◆ Task directions
Give back, exactly as written, the lines from the beginning of the listing through the one that contains "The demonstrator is".

-*-

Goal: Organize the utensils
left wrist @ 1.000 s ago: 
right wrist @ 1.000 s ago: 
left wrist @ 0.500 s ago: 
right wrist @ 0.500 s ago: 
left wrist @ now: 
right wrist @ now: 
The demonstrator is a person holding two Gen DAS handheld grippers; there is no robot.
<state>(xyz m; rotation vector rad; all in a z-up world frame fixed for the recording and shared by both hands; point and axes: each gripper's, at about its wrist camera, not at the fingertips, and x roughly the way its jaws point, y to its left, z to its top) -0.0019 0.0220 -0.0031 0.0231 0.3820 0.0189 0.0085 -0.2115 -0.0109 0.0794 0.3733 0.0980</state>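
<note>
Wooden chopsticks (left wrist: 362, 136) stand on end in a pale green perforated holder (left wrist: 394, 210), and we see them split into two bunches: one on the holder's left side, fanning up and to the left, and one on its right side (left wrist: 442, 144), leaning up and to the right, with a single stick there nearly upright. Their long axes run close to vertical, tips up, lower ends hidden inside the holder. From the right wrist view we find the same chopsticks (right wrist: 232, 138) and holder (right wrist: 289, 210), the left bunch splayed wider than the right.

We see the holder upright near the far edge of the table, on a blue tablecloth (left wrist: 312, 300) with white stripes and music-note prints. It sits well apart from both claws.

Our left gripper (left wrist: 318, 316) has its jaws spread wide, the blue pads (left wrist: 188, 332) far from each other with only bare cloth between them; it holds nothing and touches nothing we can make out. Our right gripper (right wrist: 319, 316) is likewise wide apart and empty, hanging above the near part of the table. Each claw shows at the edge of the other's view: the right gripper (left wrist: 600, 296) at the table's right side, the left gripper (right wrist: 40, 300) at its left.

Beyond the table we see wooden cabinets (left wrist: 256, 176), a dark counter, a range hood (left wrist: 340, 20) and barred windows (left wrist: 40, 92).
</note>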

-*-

◆ Task result
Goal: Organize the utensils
left wrist @ 1.000 s ago: 
right wrist @ 1.000 s ago: 
left wrist @ 0.500 s ago: 
right wrist @ 0.500 s ago: 
left wrist @ now: 
right wrist @ now: 
The demonstrator is a person holding two Gen DAS handheld grippers; there is no robot.

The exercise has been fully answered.